[Problem details]: Repeat the lines from the one containing "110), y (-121" through the last line of the data, exactly, pictures omitted.
::::
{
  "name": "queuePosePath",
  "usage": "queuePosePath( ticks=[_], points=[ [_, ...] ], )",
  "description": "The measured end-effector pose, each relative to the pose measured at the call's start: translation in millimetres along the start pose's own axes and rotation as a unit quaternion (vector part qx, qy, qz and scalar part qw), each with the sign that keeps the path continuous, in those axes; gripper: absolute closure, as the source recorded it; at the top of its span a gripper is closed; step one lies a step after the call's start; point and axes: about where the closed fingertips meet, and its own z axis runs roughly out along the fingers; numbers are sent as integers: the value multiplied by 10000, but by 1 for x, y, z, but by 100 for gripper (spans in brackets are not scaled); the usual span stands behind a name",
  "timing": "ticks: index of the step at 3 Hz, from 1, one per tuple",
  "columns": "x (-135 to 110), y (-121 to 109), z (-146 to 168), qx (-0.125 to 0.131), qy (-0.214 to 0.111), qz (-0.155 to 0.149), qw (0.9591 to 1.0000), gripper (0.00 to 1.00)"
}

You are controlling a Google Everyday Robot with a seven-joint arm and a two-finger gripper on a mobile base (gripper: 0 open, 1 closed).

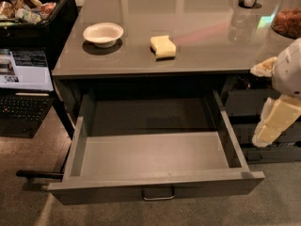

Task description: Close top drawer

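The top drawer (155,188) is a wide, dark grey drawer pulled far out from under the grey counter (207,55). Its inside is empty. A small metal handle (158,195) sits at the centre of its flat front panel. My gripper (272,125), cream-coloured below a white arm, hangs at the right edge of the view. It is beside the drawer's right wall, above floor level and apart from the drawer.
A white bowl (103,34) and a yellow sponge (163,46) lie on the counter. Narrower grey drawers (251,105) stand behind my gripper at the right. An open laptop (26,79) and a black bin of snacks (28,6) are at the left.
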Motion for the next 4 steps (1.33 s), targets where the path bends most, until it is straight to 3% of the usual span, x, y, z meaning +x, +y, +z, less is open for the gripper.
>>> queuePosePath(
  ticks=[2,3,4],
  points=[
    [48,54,117,-586,-874,269,9941,0],
    [61,78,155,-676,-1103,359,9909,0],
    [66,83,184,-574,-1112,359,9915,0]
  ],
)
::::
[Solution]:
  "columns": "x (-135 to 110), y (-121 to 109), z (-146 to 168), qx (-0.125 to 0.131), qy (-0.214 to 0.111), qz (-0.155 to 0.149), qw (0.9591 to 1.0000), gripper (0.00 to 1.00)"
}

You are controlling a Google Everyday Robot with a seven-joint arm and a two-finger gripper on a mobile base (gripper: 0 open, 1 closed).


Task description: Close top drawer

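The top drawer (155,188) is a wide, dark grey drawer pulled far out from under the grey counter (207,55). Its inside is empty. A small metal handle (158,195) sits at the centre of its flat front panel. My gripper (272,125), cream-coloured below a white arm, hangs at the right edge of the view. It is beside the drawer's right wall, above floor level and apart from the drawer.
A white bowl (103,34) and a yellow sponge (163,46) lie on the counter. Narrower grey drawers (251,105) stand behind my gripper at the right. An open laptop (26,79) and a black bin of snacks (28,6) are at the left.
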Motion for the next 4 steps (1.33 s), targets where the path bends most, until it is straight to 3% of the usual span, x, y, z meaning +x, +y, +z, less is open for the gripper.
>>> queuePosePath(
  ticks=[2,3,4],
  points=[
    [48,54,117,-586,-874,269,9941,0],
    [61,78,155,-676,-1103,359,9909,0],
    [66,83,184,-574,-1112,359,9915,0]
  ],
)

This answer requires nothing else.